His study of entolomology was disrupted during the American Civil War. He was appointed to the United States Sanitary Commission in 1862 and enlisted to serve as a medical inspector and surgeon in the Army of the Potomac. He was promoted to the rank of lieutenant colonel. He was mustered out of the United States Army on October 31, 1865.

In 1867, he joined the Union Pacific Railway survey team as a naturalist along with Charles Christopher Parry. He spent two years exploring the Colorado River and in Colorado and New Mexico during the survey for the Kansas Pacific Railroad.

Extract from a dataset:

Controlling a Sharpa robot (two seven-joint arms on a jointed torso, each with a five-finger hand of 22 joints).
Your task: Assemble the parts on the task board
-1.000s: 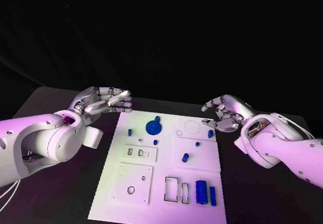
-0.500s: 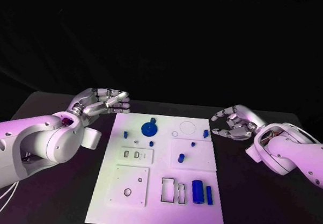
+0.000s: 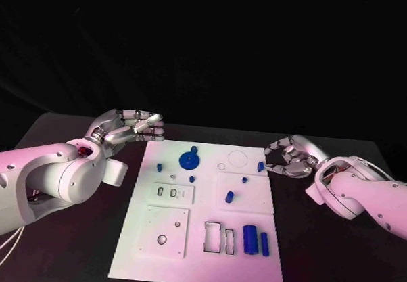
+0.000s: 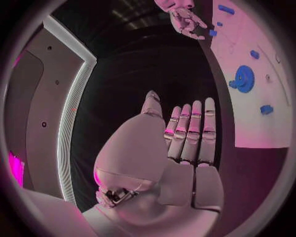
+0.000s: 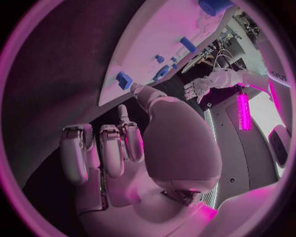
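The task board lay lengthwise mid-bench, bare dark surface open along both long edges. The left hand hovered just off the board's far-left corner, fingers loosely apart, holding nothing. The right hand hung beside the far-right edge, fingers curled, empty. Blue parts, including a gear and two cylinders, sat on the board.

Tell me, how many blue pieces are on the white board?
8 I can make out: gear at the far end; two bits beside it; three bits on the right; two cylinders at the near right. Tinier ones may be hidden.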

From 1869 to 1872, he lived in Europe with his family. He continued his entomological studies in Europe and also visited Algiers and Egypt.

In 1877, he had a failed candidacy as Commissioner of Agriculture under President Rutherford B. Hayes. In 1878 he became the Chief Clerk of the United States Mint in Philadelphia and worked in that role until 1883.

He published 184 papers on entomology over the course of his life, many of them in the Proceedings of the Academy of Natural Sciences of Philadelphia. LeConte communicated with and collected birds and other natural history specimens for Spencer Fullerton Baird, a distant relative associated with the Smithsonian Institution. In return, Baird asked other naturalists to collect beetles for LeConte. He received insect specimens from several entomologists and naturalists including James Graham Cooper, Henry Edwards, George Gibbs, Simon S. Rathvon, George Suckley, and John Xantus.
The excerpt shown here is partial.